══ RECORDED INFORMATION

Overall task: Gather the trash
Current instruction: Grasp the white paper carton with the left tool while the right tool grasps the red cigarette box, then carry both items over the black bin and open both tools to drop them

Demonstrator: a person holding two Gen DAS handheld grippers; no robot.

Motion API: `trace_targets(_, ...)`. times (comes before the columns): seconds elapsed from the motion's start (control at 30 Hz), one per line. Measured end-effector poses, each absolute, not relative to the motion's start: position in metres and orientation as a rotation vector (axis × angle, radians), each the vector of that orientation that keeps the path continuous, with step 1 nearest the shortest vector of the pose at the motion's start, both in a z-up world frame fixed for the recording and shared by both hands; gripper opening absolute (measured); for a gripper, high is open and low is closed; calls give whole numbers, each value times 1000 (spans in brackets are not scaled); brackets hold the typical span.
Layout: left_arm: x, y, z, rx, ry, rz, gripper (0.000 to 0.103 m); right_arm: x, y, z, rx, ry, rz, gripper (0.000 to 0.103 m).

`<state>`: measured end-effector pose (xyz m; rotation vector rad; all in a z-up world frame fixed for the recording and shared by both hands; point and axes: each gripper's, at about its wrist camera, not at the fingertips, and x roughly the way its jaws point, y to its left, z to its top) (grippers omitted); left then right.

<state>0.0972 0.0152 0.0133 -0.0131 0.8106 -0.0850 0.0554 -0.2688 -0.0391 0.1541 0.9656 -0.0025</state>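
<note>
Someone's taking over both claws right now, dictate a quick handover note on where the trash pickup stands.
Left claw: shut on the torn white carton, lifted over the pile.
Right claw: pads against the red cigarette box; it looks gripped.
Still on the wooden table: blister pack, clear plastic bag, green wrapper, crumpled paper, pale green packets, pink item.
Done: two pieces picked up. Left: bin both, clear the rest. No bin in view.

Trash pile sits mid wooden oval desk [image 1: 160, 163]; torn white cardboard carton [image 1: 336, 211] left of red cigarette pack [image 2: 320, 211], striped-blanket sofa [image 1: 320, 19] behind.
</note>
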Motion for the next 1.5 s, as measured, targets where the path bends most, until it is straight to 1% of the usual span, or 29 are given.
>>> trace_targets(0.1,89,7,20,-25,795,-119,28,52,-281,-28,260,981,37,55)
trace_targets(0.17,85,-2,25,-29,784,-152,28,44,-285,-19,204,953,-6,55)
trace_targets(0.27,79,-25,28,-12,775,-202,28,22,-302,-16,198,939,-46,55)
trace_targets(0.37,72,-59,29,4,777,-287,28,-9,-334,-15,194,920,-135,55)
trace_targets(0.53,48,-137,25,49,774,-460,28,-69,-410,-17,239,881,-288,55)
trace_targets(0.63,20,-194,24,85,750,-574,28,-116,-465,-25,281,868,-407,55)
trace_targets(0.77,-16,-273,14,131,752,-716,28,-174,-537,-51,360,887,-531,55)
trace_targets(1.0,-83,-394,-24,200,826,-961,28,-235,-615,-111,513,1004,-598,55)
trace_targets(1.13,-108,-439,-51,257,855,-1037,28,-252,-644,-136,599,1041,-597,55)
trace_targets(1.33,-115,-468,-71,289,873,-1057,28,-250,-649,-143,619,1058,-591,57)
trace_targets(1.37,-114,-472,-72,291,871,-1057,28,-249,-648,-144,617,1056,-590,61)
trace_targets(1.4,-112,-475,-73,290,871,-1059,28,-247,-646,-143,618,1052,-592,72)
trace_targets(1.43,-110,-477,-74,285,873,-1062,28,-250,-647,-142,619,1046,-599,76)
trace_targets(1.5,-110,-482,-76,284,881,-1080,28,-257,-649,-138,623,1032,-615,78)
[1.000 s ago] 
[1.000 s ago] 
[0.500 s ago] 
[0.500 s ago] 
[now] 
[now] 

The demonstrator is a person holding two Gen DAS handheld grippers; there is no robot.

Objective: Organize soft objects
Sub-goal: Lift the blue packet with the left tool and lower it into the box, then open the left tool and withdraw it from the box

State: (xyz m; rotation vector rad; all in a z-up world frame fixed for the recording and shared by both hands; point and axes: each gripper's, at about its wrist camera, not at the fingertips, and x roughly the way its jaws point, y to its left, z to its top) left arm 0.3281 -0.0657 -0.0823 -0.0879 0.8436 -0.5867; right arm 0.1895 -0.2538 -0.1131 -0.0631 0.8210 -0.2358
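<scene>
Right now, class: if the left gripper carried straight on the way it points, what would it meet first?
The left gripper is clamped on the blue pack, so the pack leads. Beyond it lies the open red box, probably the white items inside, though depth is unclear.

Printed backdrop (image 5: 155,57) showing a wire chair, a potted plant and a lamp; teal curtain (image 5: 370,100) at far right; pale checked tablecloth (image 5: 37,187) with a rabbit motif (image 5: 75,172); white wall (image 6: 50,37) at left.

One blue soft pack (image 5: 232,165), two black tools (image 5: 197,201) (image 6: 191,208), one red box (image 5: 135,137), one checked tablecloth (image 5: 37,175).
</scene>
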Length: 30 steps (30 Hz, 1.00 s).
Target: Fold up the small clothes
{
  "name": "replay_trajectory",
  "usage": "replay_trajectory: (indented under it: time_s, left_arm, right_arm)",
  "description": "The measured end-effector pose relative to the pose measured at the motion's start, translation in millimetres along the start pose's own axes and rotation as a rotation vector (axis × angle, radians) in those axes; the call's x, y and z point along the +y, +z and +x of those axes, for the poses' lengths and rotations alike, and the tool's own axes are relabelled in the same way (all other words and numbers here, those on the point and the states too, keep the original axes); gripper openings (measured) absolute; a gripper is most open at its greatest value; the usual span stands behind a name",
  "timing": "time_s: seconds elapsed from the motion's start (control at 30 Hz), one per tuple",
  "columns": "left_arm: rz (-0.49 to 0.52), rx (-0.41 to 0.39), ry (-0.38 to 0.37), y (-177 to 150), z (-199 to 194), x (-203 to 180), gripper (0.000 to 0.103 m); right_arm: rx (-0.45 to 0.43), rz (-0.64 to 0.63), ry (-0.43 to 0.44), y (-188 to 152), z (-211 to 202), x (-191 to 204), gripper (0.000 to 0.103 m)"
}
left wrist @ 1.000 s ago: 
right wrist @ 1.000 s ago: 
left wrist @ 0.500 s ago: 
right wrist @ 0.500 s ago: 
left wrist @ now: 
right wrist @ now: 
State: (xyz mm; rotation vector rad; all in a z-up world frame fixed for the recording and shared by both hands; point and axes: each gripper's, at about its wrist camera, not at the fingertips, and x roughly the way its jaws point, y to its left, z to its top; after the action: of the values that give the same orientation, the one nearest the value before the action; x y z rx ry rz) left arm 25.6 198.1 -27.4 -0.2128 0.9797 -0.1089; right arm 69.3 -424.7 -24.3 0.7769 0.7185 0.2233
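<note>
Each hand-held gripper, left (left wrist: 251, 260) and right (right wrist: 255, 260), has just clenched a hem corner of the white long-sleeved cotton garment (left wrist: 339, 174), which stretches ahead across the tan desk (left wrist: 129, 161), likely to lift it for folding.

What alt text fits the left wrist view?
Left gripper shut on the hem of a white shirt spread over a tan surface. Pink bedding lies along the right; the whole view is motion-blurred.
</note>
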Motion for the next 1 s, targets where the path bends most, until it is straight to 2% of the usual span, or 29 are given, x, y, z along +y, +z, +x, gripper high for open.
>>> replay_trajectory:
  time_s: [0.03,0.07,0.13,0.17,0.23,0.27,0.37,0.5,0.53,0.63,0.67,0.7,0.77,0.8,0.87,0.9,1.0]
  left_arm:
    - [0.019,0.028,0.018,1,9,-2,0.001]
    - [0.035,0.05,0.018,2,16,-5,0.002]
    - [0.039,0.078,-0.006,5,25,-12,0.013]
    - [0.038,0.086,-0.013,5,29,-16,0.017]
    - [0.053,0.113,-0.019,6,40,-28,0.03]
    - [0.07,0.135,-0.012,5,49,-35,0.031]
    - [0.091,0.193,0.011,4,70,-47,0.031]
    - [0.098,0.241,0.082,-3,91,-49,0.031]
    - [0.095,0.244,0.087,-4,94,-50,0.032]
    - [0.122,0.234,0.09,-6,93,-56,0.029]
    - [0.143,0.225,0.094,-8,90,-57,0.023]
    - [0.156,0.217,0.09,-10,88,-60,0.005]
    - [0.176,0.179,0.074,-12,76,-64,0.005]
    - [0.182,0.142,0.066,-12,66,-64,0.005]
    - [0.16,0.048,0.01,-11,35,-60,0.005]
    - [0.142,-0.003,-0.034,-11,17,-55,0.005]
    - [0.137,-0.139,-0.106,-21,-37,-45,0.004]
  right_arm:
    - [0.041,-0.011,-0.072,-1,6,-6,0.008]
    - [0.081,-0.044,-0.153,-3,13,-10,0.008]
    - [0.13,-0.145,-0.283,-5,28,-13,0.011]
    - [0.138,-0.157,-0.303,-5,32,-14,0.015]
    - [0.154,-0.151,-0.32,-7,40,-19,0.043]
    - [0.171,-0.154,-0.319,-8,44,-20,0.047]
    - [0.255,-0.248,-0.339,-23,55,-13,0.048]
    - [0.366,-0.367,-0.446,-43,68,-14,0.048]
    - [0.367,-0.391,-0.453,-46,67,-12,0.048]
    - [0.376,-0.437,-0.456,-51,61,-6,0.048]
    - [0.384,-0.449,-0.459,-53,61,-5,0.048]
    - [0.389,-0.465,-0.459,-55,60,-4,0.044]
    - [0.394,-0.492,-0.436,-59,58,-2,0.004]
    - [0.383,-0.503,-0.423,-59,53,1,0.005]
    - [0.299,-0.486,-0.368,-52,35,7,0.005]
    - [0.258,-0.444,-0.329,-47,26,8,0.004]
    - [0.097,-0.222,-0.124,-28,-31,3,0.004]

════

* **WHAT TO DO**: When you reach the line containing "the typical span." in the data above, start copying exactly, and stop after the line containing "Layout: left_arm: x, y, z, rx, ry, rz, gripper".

* **YOUR RESPONSE**:
Motion API: `trace_targets(_, ...)`. times (comes before the columns): seconds elapsed from the motion's start (control at 30 Hz), one per line. Measured end-effector poses, each absolute, not relative to the motion's start: position in metres and orientation as a rotation vector (axis × angle, radians), each the vector of that orientation that keeps the path continuous, with step 1 nearest the shortest vector of the pose at the motion's start, both in a z-up world frame fixed for the recording and shared by both hands; gripper opening absolute (measured); for a gripper, high is open and low is closed; calls give whole numbers, each value times 1000 (spans in brackets are not scaled); brackets hold the typical span.
Layout: left_arm: x, y, z, rx, ry, rz, gripper (0.000 to 0.103 m); right_arm: x, y, z, rx, ry, rz, gripper (0.000 to 0.103 m).

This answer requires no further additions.